Hepatitis B has been nothing short of a global-health catastrophe -- approximately two billion people in the world today have, at some point in their lives, been infected with the hepatitis B virus (HBV). Of these, 400 million people have chronic hepatitis B, which remains the leading cause of liver cancer and kills more than one million people around the world each year. Closer to home, the U.S. Centers for Disease Control estimates that 80,000 people were infected with HBV in 1999 (the most recent available data) and that there are more than one million people living with chronic hepatitis B in the U.S., resulting in 5,000 deaths every year from cirrhosis of the liver and/or liver cancer.
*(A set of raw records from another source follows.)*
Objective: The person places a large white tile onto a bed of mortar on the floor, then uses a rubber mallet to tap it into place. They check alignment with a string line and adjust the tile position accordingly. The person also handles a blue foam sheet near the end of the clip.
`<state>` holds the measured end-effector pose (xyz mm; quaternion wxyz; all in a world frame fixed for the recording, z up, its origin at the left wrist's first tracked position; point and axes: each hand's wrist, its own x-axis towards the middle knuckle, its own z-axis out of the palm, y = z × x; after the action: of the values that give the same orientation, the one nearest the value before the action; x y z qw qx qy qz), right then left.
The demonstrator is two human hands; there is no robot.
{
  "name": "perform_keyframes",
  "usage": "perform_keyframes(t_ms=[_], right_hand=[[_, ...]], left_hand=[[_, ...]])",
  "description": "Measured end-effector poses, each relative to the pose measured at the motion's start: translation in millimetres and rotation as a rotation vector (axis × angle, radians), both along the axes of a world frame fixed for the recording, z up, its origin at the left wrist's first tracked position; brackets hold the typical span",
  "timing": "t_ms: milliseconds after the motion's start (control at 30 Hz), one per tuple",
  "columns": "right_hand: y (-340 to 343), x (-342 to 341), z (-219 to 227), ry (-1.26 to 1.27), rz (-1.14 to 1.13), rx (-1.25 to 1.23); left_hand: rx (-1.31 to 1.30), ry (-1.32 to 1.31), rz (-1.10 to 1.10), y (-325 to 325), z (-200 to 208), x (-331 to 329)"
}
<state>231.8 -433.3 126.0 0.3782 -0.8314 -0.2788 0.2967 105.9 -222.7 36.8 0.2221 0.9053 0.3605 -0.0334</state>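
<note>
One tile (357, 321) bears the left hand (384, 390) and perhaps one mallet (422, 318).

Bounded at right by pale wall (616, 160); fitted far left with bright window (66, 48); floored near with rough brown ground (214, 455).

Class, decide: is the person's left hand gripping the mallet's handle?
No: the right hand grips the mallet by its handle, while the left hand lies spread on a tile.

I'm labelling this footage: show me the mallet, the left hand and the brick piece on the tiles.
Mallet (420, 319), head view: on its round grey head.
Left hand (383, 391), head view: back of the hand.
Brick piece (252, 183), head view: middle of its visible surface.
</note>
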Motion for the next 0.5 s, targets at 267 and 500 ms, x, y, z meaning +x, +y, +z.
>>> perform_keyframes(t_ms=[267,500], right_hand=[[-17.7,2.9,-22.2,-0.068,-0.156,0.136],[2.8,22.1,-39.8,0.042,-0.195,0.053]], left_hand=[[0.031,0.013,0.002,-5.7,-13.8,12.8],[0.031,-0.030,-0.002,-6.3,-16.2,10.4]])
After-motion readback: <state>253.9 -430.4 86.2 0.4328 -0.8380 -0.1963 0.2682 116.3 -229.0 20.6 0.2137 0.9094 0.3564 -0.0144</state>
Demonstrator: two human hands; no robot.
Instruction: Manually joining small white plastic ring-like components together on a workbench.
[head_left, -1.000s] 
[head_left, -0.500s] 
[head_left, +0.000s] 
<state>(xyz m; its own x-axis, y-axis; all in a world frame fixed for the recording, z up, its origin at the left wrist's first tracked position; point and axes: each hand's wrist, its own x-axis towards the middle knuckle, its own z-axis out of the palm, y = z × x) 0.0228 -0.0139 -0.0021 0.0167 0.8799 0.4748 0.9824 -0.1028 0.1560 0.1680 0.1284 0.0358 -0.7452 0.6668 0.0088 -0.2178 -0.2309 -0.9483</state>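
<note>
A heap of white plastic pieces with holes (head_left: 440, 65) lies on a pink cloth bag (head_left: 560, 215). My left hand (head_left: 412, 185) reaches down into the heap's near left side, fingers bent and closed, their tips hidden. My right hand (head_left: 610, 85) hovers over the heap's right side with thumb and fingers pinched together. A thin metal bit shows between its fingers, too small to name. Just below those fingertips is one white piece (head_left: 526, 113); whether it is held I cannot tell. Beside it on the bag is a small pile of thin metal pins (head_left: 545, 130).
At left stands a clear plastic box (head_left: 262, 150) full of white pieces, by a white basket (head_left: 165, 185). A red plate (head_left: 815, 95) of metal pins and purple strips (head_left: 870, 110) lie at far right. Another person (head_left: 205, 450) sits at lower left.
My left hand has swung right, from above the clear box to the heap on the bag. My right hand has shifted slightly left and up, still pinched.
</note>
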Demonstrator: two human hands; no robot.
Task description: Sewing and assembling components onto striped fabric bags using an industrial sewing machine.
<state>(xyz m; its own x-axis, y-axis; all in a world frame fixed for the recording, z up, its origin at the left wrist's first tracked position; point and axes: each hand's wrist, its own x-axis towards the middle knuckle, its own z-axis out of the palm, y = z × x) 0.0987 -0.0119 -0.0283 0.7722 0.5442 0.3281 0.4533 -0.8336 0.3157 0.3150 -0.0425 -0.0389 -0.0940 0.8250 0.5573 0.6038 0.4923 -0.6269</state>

The ultimate irony is that hepatitis B is a preventable disease. Vaccines are available and are more than 90% effective in preventing infection. While the number of new HBV infections has decreased in the United States and in other countries where the vaccine is available, there is still much work to be done to prevent what is now the ninth leading cause of death worldwide. At the same time, there is much more to learn about how best to manage and treat people who are infected with HBV, particularly those with chronic infection and those living with both hepatitis B and HIV.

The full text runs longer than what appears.